Bu ayın sohbeti, Princeton Üniversitesi’nde din ve Yahudi çalışmaları alanında doçent olan Moulie Vidas ile yapılmıştır. Kitapları arasında Tradition and the Formation of the Talmud, makale derlemeleri ve Catherine Chin ile beraber yayına hazırladığı Late Ancient Knowing Explorations in Intellectual History yer almaktadır. -George Yancy
George Yancy: Bu yaşayan tarihsel dini geleneği daha derinlemesine anlayabilmek için Yahudilik dâhilindeki bazı önemli inançlarla yakından ilgilenme olanağını yakaladığıma çok memnunum. Hristiyanlık, İslam ve Yahudilik arasında bazı benzerlikler olduğunun farkındayım ancak Yahudiliğin hangi yönlerden diğer ikisinden ayrıldığını söyleyebilirsiniz?
Moulie Vidas: Genel konuşacak olursam, Yahudilik usulünün büyük kısmını Hristiyanlık ve İslam’dan ayıran iki özellik olduğunu söyleyebilirim. Öncelikle, Hristiyanlık ve İslam kendilerini evrensel dinler olarak görürken Yahudilik genellikle belli bir grup insanın dini olarak görülür: Yahudilerin. Bu, Yahudilik genel olarak insanlıkla ilgilenmiyor demek değil tabii ki ancak yönelimi farklı.
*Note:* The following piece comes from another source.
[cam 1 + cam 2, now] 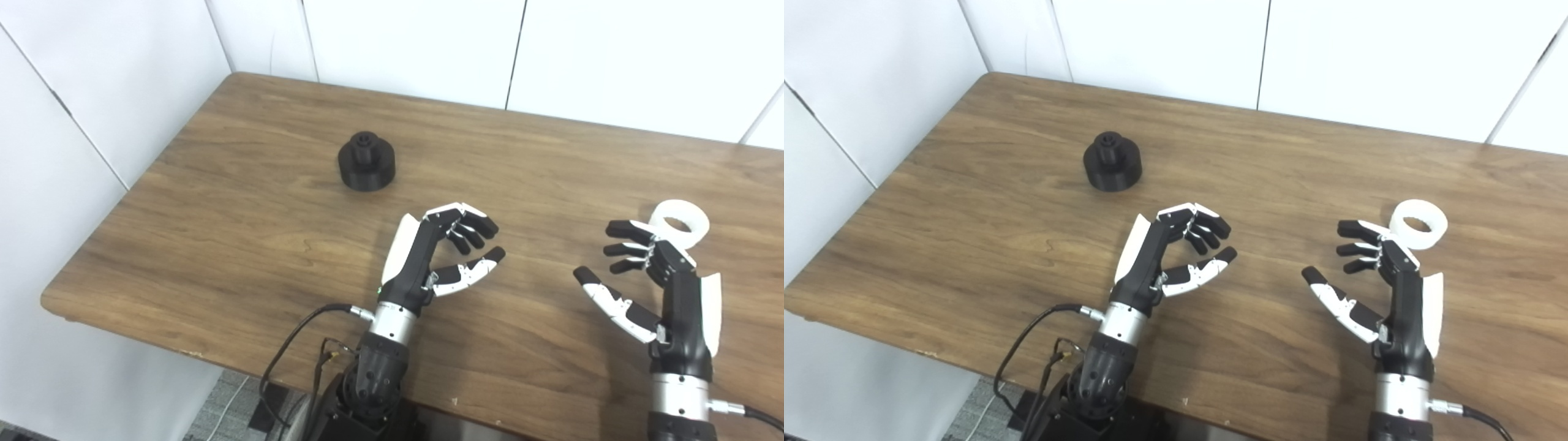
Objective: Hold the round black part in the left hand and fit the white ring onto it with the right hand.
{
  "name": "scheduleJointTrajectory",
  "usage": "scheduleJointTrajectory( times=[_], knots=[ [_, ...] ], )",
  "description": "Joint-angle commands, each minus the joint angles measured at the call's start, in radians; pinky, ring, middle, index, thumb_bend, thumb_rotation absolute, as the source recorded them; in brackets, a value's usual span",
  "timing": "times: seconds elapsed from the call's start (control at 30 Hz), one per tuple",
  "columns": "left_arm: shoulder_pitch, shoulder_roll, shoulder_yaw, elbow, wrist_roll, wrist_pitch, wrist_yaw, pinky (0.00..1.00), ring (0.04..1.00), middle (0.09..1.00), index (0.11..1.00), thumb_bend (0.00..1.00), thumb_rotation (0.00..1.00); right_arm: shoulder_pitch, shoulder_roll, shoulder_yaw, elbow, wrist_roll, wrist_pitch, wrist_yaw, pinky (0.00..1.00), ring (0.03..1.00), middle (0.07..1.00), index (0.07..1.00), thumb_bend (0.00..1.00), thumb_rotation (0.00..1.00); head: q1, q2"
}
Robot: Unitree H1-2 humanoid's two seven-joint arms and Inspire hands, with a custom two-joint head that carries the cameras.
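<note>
The round black part (366, 162) stands on the wooden table (245, 245) at the back left, a small hub on its top. The white ring (1418, 223) lies flat at the right side of the table. My left hand (438, 254) hovers near the table's middle, open, fingers curled and holding nothing, well in front and to the right of the black part. My right hand (1381, 282) is open too, palm facing left, its fingertips (1350, 231) just in front and left of the ring, not touching it.
White wall panels (398, 43) close off the back and left of the table. The table's front edge (153, 340) runs across the lower left, with cables (294, 343) hanging by my left forearm.
</note>
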Motion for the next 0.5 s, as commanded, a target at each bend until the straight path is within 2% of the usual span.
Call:
scheduleJointTrajectory(
  times=[0.0,0.1,0.2,0.3,0.47],
  knots=[
    [-0.026,-0.013,-0.005,0.005,0.022,-0.019,0.020,0.39,0.487,0.543,0.490,0.50,0.06,0.033,0.035,-0.020,0.022,-0.009,-0.032,-0.003,0.45,0.576,0.665,0.658,0.68,0.19,0.002,0.000],
    [-0.034,-0.001,0.002,0.002,0.053,-0.015,0.033,0.39,0.490,0.557,0.491,0.50,0.07,0.031,0.036,-0.019,0.025,-0.015,-0.031,-0.003,0.44,0.572,0.664,0.656,0.68,0.21,0.002,-0.001],
    [-0.044,0.021,0.015,-0.009,0.097,-0.003,0.039,0.42,0.544,0.612,0.494,0.50,0.07,0.029,0.037,-0.018,0.029,-0.014,-0.033,-0.002,0.44,0.573,0.665,0.658,0.68,0.20,0.001,-0.003],
    [-0.056,0.042,0.038,-0.019,0.102,0.001,0.038,0.52,0.656,0.674,0.497,0.50,0.07,0.030,0.038,-0.018,0.027,-0.022,-0.027,-0.003,0.44,0.575,0.665,0.657,0.67,0.21,0.002,-0.004],
    [-0.076,0.063,0.080,-0.041,0.113,0.031,0.038,0.58,0.714,0.714,0.499,0.50,0.08,0.031,0.038,-0.018,0.026,-0.023,-0.022,0.000,0.45,0.581,0.668,0.658,0.67,0.21,0.000,-0.005]
  ],
)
İkinci olarak, Hristiyanlık ve İslam’a nazaran Yahudilik inançtan çok uygulama üzerinde duruyor. Şüphesiz, (pek çok düşünürün de yaptığı gibi) temel Yahudi “öğretileri” formüle edilebilir fakat klasik Yahudi edebiyatının böylesi bir formülleştirmeden uzak olması da tesadüf değildir. Çoğu Yahudi hareketi Tanrı hakkında neye inandığınızla değil geleneğin hayatınızı nasıl etkilediğiyle; nasıl dua ettiğiniz ve bayramları nasıl kutladığınız, aileniz ve ticari işlerinizde nasıl davrandığınız ya da ne yediğiniz gibi şeylerle ilgilenir.
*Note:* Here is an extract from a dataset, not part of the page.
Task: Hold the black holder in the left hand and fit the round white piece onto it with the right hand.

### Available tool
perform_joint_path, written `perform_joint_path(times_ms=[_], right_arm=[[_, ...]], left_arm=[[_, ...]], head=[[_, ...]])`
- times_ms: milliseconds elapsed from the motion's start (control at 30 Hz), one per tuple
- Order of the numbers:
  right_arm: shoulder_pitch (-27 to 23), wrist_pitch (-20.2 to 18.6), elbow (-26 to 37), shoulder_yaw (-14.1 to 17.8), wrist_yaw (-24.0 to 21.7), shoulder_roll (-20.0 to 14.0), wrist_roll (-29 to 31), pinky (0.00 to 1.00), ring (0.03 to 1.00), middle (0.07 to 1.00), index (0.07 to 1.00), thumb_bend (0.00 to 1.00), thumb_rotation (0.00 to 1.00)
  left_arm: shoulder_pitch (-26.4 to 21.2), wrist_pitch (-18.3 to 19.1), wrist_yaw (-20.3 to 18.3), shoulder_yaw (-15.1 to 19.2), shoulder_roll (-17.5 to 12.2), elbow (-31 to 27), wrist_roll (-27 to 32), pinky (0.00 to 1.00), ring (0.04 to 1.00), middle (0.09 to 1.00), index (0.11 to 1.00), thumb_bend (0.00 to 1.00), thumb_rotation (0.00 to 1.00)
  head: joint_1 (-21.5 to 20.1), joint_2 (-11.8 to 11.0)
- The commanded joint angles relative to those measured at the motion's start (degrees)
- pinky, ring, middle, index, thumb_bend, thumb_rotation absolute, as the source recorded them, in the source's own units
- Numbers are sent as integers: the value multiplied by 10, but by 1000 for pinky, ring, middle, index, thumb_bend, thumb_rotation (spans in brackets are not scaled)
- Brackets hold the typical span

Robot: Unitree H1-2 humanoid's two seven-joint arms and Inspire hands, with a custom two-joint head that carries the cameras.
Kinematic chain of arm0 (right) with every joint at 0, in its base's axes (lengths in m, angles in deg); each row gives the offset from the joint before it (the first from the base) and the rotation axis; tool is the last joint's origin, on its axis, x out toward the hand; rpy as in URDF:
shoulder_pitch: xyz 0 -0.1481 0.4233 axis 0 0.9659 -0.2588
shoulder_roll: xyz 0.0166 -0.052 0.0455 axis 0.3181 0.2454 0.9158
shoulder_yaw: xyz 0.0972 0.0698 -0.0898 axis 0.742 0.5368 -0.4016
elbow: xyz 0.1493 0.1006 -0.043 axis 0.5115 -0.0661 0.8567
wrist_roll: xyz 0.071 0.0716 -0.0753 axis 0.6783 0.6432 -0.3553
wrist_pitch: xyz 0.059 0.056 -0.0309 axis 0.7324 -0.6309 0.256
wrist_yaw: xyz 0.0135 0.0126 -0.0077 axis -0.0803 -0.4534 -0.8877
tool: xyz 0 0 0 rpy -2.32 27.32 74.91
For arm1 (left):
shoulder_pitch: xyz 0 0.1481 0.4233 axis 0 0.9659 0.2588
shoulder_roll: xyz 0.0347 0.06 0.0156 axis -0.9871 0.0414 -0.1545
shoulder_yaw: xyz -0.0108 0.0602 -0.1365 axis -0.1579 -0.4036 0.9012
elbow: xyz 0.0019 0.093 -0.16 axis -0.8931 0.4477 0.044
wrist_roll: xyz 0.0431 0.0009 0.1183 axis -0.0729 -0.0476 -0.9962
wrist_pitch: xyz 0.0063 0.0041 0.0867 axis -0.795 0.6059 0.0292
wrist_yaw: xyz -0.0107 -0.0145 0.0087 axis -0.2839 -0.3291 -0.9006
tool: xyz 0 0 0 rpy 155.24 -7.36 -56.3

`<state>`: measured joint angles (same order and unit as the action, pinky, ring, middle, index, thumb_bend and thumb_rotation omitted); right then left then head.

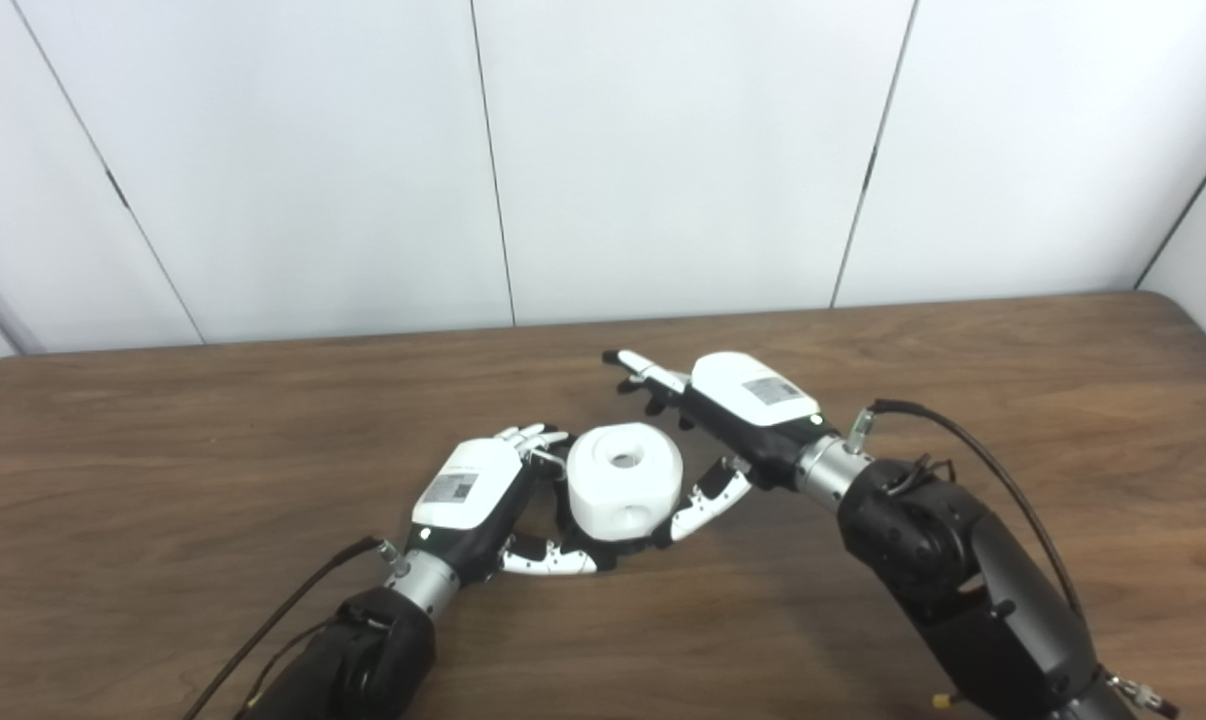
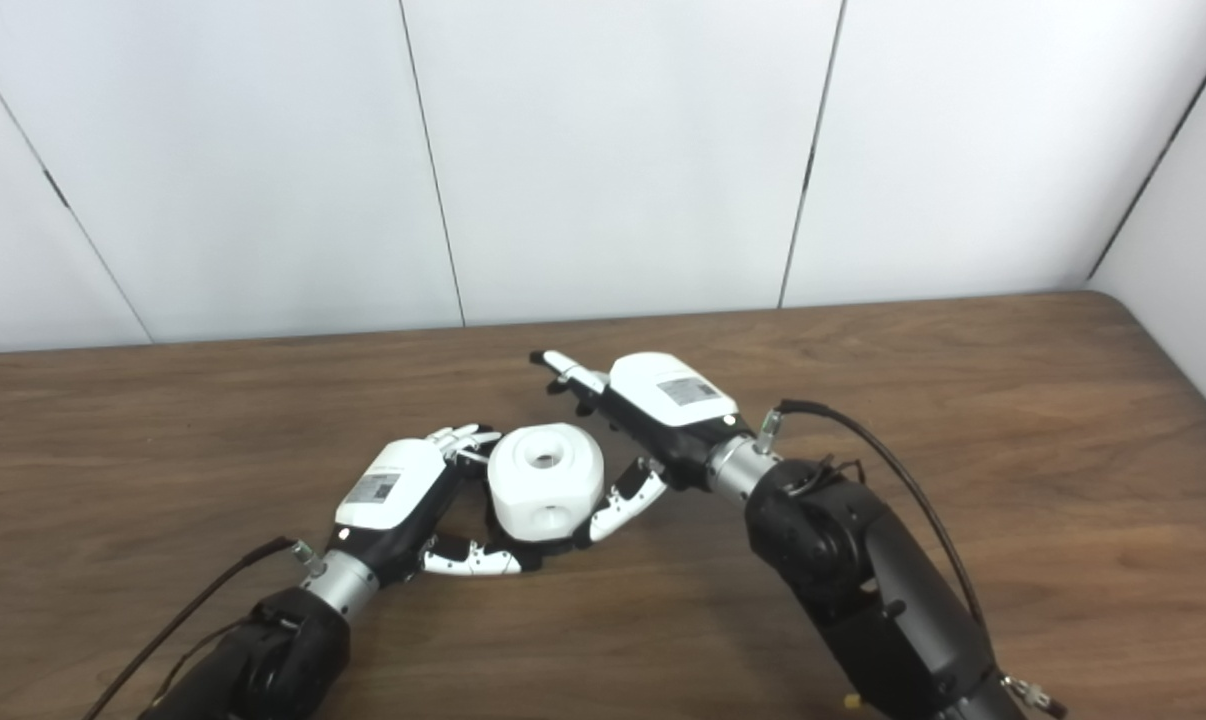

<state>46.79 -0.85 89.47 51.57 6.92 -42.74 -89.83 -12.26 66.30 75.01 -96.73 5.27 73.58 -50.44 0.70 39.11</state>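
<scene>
Left hand low on the desk, fingers and thumb curled around the base of the stack. The black holder shows only as a dark sliver under the white piece, between my left thumb and my right thumb; most of it is hidden. I read the left hand as clamped on the holder, though the contact itself is out of sight.

Round white piece sits directly on top of the holder, just right of my left fingertips. It appears seated or close to it. One hole faces up, another faces me on the side wall.

Right hand is just right of the white piece, spread wide. Fingers point away past its far side; only the thumb reaches down near the lower right edge. It grips nothing; whether the thumb tip touches the piece I cannot tell.

Handling, as a judgement: the white piece looks like rigid moulded or printed plastic, thick-walled, probably light for its bulk, smooth and rounded, so likely to slip under a shallow pinch. Best taken across its flat side walls, thumb opposite fingers. The holder looks stiff too; it wants a firm hold low down, below the white piece.

No containers in view. Nothing else on the desk near either hand.
</scene>
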Motion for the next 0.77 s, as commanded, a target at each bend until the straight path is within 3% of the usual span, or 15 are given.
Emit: perform_joint_path(times_ms=[0,367,500,567,667,733], right_arm=[[-25,-2,29,25,5,-15,19,643,805,993,1000,982,281],[-24,-41,84,70,-52,-76,59,642,835,1000,1000,1000,249],[-26,-54,101,78,-99,-119,86,623,864,1000,1000,984,145],[-22,-72,110,92,-111,-137,99,601,851,983,1000,918,40],[-8,-71,107,123,-71,-131,103,594,799,891,940,854,5],[7,-52,89,159,-5,-102,107,584,750,824,859,822,0]], left_arm=[[41,22,-84,-37,-9,43,-30,921,907,847,484,524,55],[37,22,-85,-38,-12,44,-34,897,904,848,484,524,58],[39,26,-88,-36,-13,37,-33,905,906,849,484,524,57],[39,27,-91,-35,-14,35,-30,914,905,852,485,524,57],[38,24,-91,-33,-16,37,-27,916,906,853,485,524,56],[37,26,-94,-31,-18,35,-26,915,906,854,485,524,56]], head=[[1,1],[-2,1],[2,1],[2,1],[3,0],[5,-2]])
Yancy: Yahudiliğin temel kısımlarından biri de Yahudilerin Tanrı ve kulları arasında anlaşma ve bağlılık görevi gören bir tür sözleşmeye sahip olmalarıdır. Peki bu sözleşmede Yahudilerin ölüme nasıl yaklaşacağına dair bir şey belirtilmiş mi? Ya da bu sözleşmede ahiret hayatına dair bir söz verilmiş mi?
Vidas: Yahudi İncili’nden elde ettiğimiz bilgiye göre bu sözleşme ölüm ile değil yaşam ile ilgili. Ona uyanlara ahiret hayatı yerine uzun ve müreffeh bir hayat sözü verilmiştir (örneğin Tesniye 6/2’de emirlere uyun ki “günleriniz uzun olsun” deniyor). Aslına bakılırsa, Yahudi İncili ne cehennemden ne de cennetten bahseder. Bunlar yerine ölümden sonra hayatlarında nasıl davrandıklarına bakılmaksızın herkesin gittiği karanlık bir yeraltı dünyası olan şeol söz konusudur. Ayrıca Yahudi İncili’nde gelecekte ölülerin topluca dirilişinden açık bir şekilde bahsedilen tek bir bölüm vardır. (Daniel 12)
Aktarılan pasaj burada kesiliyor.